Olga, trop contente de voir le sort qui accompagnait sa concurrente en profita pour lui marcher sur le pied. Au même moment, la pauvre glissa sur un bigoudi détaché de la tignasse de notre Islamiste, pour atterrir auprès des bottines noires de Gaby qui sortit un long couteau de son chemisier et tout en montrant son poignet, articula :
« Allé, ma petite bourgeoise, on va devenir sœurs de sangs ! »
Aurélie prise de court devant la déchéance de la princesse osa cette perfidie :
« Gustave, il s’appellera Gustave ! »
Et ce fut Catherine qui m’étonna le plus par sa méchanceté. Elle sortit la tête d’un côté d’une colonne où elle s’était cachée et murmura :
« Bien fait ! »

S’en était trop.
Paule Valérie empoigna Chantal par le bras et lui dit qu’il fallait quitter ce lieu bondé de prolétaires dégénérés.
Mais c’était sans compter sur l’état normal que notre amie avait maintenant retrouvé.
Elle regarda l’aristocrate, lui montra ses aisselles recouvertes d’une moiteur visqueuse, lui cracha à la figure le morceau de chique qu’elle avait précédemment retrouvé dans un coin de l’une de ses poches et hurla :
« Ah ça ira, ça ira, ça ira les aristocrates à la lanterne, ah ça ira, ça ira, ça ira, les aristocrates on les pendra ! »

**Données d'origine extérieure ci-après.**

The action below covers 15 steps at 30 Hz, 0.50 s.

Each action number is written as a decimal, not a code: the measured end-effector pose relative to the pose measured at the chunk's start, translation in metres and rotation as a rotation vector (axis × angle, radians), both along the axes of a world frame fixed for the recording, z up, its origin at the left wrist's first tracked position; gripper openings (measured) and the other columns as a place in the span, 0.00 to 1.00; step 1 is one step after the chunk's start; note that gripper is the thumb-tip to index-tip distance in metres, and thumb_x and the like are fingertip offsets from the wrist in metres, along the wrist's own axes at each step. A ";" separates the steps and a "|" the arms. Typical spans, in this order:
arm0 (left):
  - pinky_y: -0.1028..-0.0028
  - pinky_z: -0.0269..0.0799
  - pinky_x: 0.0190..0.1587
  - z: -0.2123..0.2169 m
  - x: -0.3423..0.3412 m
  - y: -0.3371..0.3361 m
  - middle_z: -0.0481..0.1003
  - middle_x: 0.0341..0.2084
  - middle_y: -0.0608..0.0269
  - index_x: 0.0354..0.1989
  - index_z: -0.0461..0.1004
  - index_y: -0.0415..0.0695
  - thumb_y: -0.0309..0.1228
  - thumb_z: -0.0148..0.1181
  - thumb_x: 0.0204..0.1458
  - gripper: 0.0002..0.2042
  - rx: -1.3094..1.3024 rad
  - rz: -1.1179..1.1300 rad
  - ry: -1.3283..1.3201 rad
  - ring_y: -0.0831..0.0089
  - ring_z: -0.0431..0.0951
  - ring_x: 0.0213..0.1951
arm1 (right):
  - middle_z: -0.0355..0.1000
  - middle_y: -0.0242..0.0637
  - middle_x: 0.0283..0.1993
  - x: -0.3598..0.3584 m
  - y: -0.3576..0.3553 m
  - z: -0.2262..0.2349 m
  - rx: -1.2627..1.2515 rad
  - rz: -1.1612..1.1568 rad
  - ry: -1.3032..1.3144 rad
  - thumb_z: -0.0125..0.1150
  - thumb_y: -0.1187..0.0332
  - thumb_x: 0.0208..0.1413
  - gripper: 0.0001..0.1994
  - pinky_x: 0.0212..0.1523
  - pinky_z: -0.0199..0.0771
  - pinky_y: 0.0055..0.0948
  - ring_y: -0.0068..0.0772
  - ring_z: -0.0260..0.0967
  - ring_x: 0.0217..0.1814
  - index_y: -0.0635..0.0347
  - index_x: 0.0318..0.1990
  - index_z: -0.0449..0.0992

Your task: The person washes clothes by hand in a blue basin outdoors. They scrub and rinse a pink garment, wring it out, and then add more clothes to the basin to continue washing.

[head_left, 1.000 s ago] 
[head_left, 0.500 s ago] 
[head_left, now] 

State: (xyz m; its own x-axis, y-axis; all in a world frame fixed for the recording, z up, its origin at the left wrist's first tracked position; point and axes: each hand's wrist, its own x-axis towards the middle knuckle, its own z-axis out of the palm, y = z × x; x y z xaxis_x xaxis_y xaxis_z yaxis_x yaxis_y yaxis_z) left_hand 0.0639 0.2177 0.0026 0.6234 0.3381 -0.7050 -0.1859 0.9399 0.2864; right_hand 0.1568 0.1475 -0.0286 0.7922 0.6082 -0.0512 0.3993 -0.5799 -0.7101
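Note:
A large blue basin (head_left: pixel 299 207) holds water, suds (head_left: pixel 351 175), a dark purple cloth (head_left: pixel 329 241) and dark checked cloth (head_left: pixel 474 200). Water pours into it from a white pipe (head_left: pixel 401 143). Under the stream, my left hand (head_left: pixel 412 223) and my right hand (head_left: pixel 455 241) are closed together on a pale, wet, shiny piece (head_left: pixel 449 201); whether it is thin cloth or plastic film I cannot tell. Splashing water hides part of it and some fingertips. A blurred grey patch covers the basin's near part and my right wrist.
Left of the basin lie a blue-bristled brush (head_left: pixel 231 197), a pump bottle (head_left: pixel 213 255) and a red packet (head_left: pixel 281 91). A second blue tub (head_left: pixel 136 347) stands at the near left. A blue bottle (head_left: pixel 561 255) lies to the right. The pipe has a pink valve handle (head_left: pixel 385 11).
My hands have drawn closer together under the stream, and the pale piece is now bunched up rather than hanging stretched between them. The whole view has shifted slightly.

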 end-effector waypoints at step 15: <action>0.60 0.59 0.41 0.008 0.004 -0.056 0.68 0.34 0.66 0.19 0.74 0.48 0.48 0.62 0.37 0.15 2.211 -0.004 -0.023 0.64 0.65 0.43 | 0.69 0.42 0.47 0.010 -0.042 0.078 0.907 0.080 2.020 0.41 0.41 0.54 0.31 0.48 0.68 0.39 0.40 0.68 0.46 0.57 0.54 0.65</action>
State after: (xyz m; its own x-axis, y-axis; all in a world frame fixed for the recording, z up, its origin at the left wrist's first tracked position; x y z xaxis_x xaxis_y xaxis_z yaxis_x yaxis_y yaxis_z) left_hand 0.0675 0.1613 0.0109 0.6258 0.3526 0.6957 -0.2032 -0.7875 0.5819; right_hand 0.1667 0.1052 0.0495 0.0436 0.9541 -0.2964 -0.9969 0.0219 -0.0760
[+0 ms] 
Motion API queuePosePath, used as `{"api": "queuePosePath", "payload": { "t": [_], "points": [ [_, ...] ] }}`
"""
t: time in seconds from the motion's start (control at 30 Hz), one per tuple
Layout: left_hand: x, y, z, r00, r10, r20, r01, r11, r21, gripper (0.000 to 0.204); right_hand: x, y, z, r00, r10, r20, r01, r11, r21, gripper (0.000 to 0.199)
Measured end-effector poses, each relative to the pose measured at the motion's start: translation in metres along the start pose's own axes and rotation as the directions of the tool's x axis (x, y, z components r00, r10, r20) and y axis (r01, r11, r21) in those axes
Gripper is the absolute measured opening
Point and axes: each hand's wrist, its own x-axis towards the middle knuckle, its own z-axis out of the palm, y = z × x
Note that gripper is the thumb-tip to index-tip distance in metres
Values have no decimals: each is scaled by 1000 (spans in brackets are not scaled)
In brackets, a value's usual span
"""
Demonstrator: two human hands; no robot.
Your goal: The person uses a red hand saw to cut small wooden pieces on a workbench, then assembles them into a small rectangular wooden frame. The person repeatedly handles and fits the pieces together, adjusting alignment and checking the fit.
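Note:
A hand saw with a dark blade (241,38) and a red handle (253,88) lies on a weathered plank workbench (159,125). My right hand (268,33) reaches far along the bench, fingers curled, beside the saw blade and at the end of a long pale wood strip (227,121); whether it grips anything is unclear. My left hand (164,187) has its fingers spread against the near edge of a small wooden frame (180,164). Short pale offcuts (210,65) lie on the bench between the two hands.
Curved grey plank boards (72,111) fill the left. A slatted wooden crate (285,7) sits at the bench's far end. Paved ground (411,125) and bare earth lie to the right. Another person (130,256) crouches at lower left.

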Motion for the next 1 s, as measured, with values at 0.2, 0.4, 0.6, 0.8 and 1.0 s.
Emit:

Dominique enchanté par cette chanson qu’il trouvait divine continua sur l’un de ses succès Polnareffien, faisant ainsi vibrer les hauts parleurs qui amplifiaient sa voix.
C’est à ce moment que Phil arriva.
Le pauvre n’était pas au courant du revirement de la situation et se précipita pour aider Paule Valérie à se relever.
« Laisse tomber la Meuf, dit Chantal, c’est une vraie Pouf, puis, elle inventa, elle m’a dit que les Chinois, c’était tous des C… ! »
Phil furieux d’avoir ainsi été touché dans le plus profond de son être, lui envoya des insultes dans son langage préféré :
« To chao Gawan tuté ! »
Ce qui veut dire « les escargots aiment la pluie »
Bon, encore une fois, Je te demande Phil de revoir ton vocabulaire Chinois.

Depuis ce jour béni, notre amie est redevenue la Chantal que l’on aime. Celle qui sent l’huile de vidange, qui utilise un langage grossier et indécent et puis son doux aimé, Phil, nous inonde à nouveau du savoir de sa culture d’adoption.